Tata Steel must give guarantees it would be committed to the British steel industry for the long haul if it abandons the planned sale of its UK business, the Labour MP Stephen Kinnock has said.
Last week it emerged the Indian company was considering keeping its UK steelmaking arm after putting the loss-making business up for sale in March. The development raised further hopes the Port Talbot plant in Kinnock’s Aberavon constituency in south Wales and 11,000 jobs across the country can be saved.
Sources close to Tata Steel said its owners were assessing the performance of the UK operation and the package of financial support made available by the government. At the same time it was continuing to run the sales process and has reportedly whittled down a field of seven bidders to a four-strong shortlist.

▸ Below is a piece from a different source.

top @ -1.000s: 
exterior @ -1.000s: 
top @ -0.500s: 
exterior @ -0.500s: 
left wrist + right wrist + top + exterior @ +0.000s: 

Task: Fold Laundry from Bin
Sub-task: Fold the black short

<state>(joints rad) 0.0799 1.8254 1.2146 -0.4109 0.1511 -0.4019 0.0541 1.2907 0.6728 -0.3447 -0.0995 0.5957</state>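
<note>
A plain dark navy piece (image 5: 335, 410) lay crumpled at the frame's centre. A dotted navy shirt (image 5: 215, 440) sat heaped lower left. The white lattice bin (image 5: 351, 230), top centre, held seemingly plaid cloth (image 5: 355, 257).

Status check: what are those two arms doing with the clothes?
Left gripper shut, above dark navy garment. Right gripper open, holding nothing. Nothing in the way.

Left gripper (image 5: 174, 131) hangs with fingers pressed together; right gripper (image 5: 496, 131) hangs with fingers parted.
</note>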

But amid hopes of a U-turn on the planned sale, Kinnock said steelworkers would treat the news with scepticism and anger. He told BBC Radio Wales’s Sunday Supplement programme: “If that is the case, fine. If they do want to stay we would welcome that in principle.
“But I would also say in practice steelworkers in my constituency, their families and communities around them have been through hell in the last few years and certainly since March when the sale was announced.”
Her added: “I think they’ll be forgiven for treating any news that Tata is staying on board with a degree of scepticism and even anger. So I think we need a very clear set of guarantees from Tata that they will be in it for the long run, that there will be investment and they will be doing what’s needed so we’re not back at square one 12 months from now.”
European steelmakers are under huge pressure from cheap Chinese exports, which have sent global steel prices plunging. But Tata’s financial position has improved. On Wednesday, it group net losses of 32.1bn rupees (£325m) in the three months to 31 March, down from 56.7bn rupees in same quarter last year.
Tata is nevertheless expected to complete the sale of its European long products division, which employs 4,800 people, to Greybull Capital for a token £1 this week. About 4,400 workers are in the UK, mostly in Scunthorpe, with another 400 in France.
A sign bearing the words British Steel – the new name for the business harking back to its former incarnation as a publicly owned industrial giant – is expected to be unveiled at the Scunthorpe plant on Wednesday, when it is handed over to its new owner, a little known investment family office.